A Brief Moment in a Churchyard

by Roswellian



Category: Arthurian Mythology, Arthurian Mythology & Related Fandoms
Genre: Character Study, Gen, Gen or Pre-Slash, Wakes & Funerals
Language: English
Status: Completed
Published: 2016-12-18
Updated: 2016-12-18
Packaged: 2018-09-09 10:51:39
Rating: General Audiences
Warnings: Creator Chose Not To Use Archive Warnings
Chapters: 1
Words: 1,628
Publisher: archiveofourown.org
Story URL: https://archiveofourown.org/works/8888038
Author URL: https://archiveofourown.org/users/Roswellian/pseuds/Roswellian
Summary: Of the five in attendance none was happy to see him go, but neither were any of them particularly sad. They had each come to church yard filled with the bitter feelings of those who would not wish death on any one but who still thought that, in this case, it might have been a mercy.





	

**Author's Note:**

  * For [Libis](https://archiveofourown.org/users/Libis/gifts).



> This is probably not at all what you had in mind. It wasn't what I had in mind either.

When they buried Mordred it was in an ornate coffin too good for him. They buried him in a black shroud of very fine wool and they sung four hymns over him, three that were usually sung over coffins and a fourth to bind his restless soul to an easy sleep.

Of the five in attendance none was happy to see him go, but neither were any of them particularly sad. They had each come to church yard filled with the bitter feelings of those who would not wish death on any one but who still thought that, in this case, it might have been a mercy. They came filled with relief and cloaked in duty.

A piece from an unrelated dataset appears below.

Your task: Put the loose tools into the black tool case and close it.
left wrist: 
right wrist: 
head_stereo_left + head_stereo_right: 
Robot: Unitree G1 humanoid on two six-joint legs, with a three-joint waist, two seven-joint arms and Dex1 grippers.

The Priest came because for fifteen years he had buried everyone in the city and because he would continue to do so. He said his prayers over the grave because of this duty, and started the customary hymns with his customary tone. But when he finished the last of them with a mournful note it was not the young man he was burying but instead his duty to the shadow of the boy Mordred had once been.

He came to the tiny church on St. Crispin’s day. His voice had shaken as it always had when he first arrived.

It was those first months in the castle that cold forged him into an iron sword. One might have thought that is was the fifteen years of kneeling at his mother’s feat and being continually baptized in the burning fire of her belief, or that it was living in a tower with none but his mother and the occasional visits of half-brothers who feared him. It was not.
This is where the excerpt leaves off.